The purpose of this study is to compare cardio-metabolic risk, glucose tolerance, and night time blood pressure between healthy control subjects and patients with adrenal insufficiency. No intervention will be administered and the study is observational only.

Detailed Description

We propose to use a case control design to test the main hypothesis that as compared to healthy control subjects matched for sex, age, adiposity and race/ethnicity, patients with adrenal insufficiency, whether primary or secondary, have disturbances of the circadian system that are associated with high day to day variability of sleep time as well as elevated markers of cardio-metabolic risk, including abnormal oral glucose tolerance and reduced nocturnal blood pressure dipping.
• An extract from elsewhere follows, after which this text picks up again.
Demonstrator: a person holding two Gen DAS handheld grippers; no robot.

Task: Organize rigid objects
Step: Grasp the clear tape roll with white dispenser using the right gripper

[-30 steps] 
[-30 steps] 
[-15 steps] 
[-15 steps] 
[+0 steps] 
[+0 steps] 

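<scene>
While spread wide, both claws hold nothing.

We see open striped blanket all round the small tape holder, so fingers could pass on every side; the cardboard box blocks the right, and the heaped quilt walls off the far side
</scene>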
A secondary hypothesis of the study is that adrenal insufficiency patients on a replacement regimen (as part of their standard of care ongoing treatment) that results in daytime cortisol profiles approximating the normal diurnal variation will have better cardio-metabolic function than adrenal insufficiency patients who have grossly abnormal cortisol profiles.

Registry
clinicaltrials.gov
Start Date
October 2015
End Date
December 2023
Last Updated
2 years ago
Study Type
Observational
Sex
All

Investigators

Responsible Party
Sponsor

Eligibility Criteria

Inclusion Criteria

  • Primary or secondary adrenal insufficiency, Healthy matched controls, acute or unstable health conditions age 18 or older

Exclusion Criteria

  • Diabetes, Tertiary adrenal insufficiency

Outcomes

Primary Outcomes

day to day variability of sleep timing over 1 week of recording

Time Frame: day 1 to day 7

On each day, the midpoint (time in hours and minutes) of the sleep period will be calculated and the variability over 1 week will be quantified by the standard deviation

Secondary Outcomes

  • nocturnal blood pressure dipping(day 8 to 9)
  • oral glucose tolerance(day 11 to 12)

Study Sites (1)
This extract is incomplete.